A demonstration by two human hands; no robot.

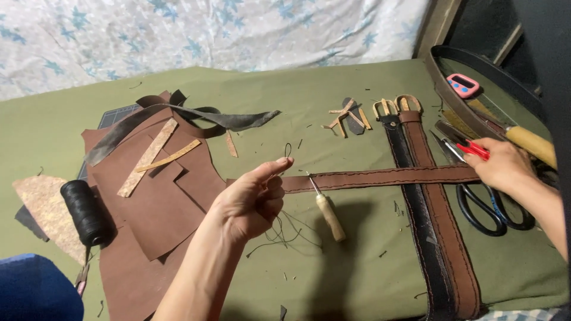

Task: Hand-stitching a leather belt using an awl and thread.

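Dark thread (pixel 288 148) looped upright; red-handled snips (pixel 474 149) lie flat.

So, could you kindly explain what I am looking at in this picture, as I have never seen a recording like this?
There is no machine here: a camera on a person's head looks down at their two bare hands over a green cloth. The left hand pinches a loop of dark thread between its fingers. The right hand grips a small red-handled tool beside black scissors. Between them lies a stitched brown leather strap, with a wooden-handled awl touching it. Two buckled belts, brown leather pieces and a black thread spool lie around.
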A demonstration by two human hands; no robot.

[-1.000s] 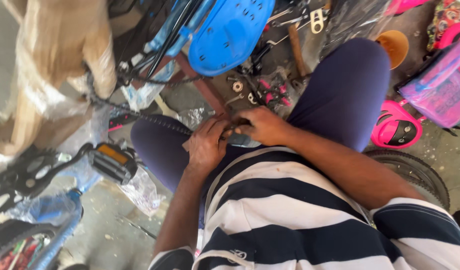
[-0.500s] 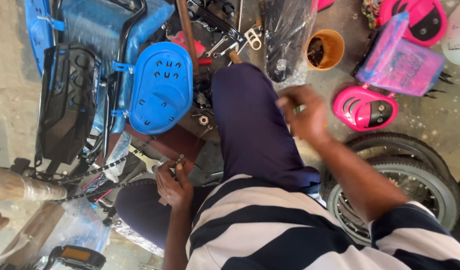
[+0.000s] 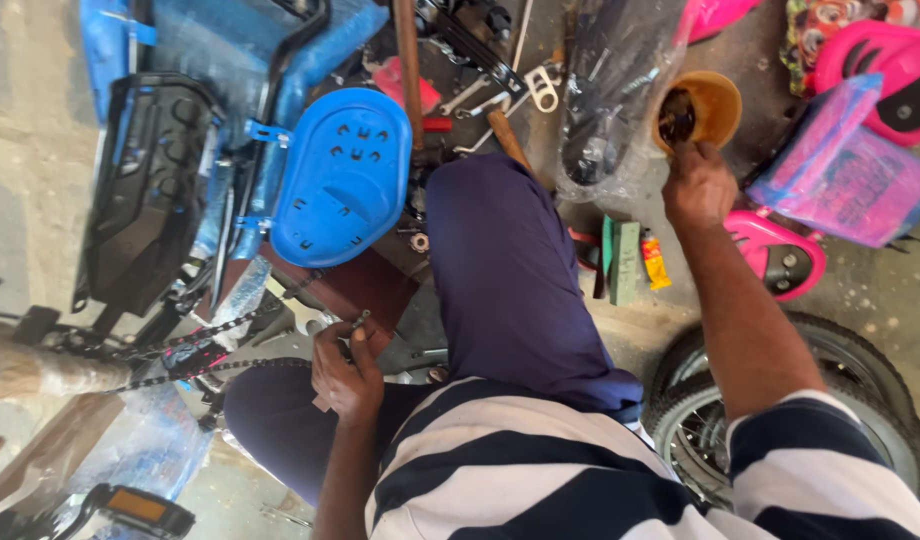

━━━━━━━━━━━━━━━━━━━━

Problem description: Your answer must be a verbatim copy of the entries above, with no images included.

Response to the task:
A demonstration by two human hands; no robot.


Task: Hand-stitching a leather belt using an awl and thread.

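Dark thread (pixel 288 148) looped upright; red-handled snips (pixel 474 149) lie flat.

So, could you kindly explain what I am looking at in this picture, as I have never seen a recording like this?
There is no machine here: a camera on a person's head looks down at their two bare hands over a green cloth. The left hand pinches a loop of dark thread between its fingers. The right hand grips a small red-handled tool beside black scissors. Between them lies a stitched brown leather strap, with a wooden-handled awl touching it. Two buckled belts, brown leather pieces and a black thread spool lie around.
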A demonstration by two human hands; no robot.

[-1.000s] 
[-0.500s] 
[+0.000s] 

The response to the exercise is now complete.